About this task: Copy task, pictures excluded: set down exactly the lines from the one containing "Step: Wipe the" to the end of the data below.

Raw data:
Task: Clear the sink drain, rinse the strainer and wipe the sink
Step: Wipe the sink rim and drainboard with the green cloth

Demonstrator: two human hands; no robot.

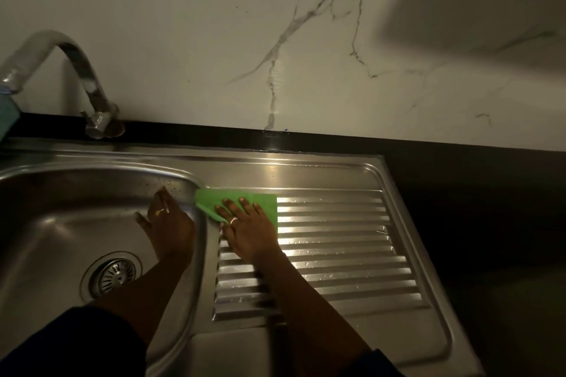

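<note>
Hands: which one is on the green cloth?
The right hand, pressing flat on the green cloth on the drainboard; the left hand touches the basin wall, no cloth.

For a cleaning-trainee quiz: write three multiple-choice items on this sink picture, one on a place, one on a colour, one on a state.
1. Where does the rectangular wiping cloth lie?
A. in the stainless steel basin
B. on the ridged steel drainboard
C. over the round metal strainer
2. What colour is the cloth?
A. green
B. yellow
C. white
3. How is the person's right hand?
A. gripping the strainer
B. flat, pressing the cloth
C. curled, holding nothing
Answers: 1 B, it lies on the ridges; 2 A, bright green; 3 B, straight fingers spread on it, strainer untouched in the basin floor.
</note>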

Response to the exercise:
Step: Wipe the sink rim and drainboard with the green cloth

Demonstrator: two human hands; no robot.


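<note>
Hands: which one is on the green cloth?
The right hand, pressing flat on the green cloth on the drainboard; the left hand touches the basin wall, no cloth.

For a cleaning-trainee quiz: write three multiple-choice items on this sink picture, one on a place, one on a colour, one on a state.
1. Where does the rectangular wiping cloth lie?
A. in the stainless steel basin
B. on the ridged steel drainboard
C. over the round metal strainer
2. What colour is the cloth?
A. green
B. yellow
C. white
3. How is the person's right hand?
A. gripping the strainer
B. flat, pressing the cloth
C. curled, holding nothing
Answers: 1 B, it lies on the ridges; 2 A, bright green; 3 B, straight fingers spread on it, strainer untouched in the basin floor.
</note>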

No further output is required here.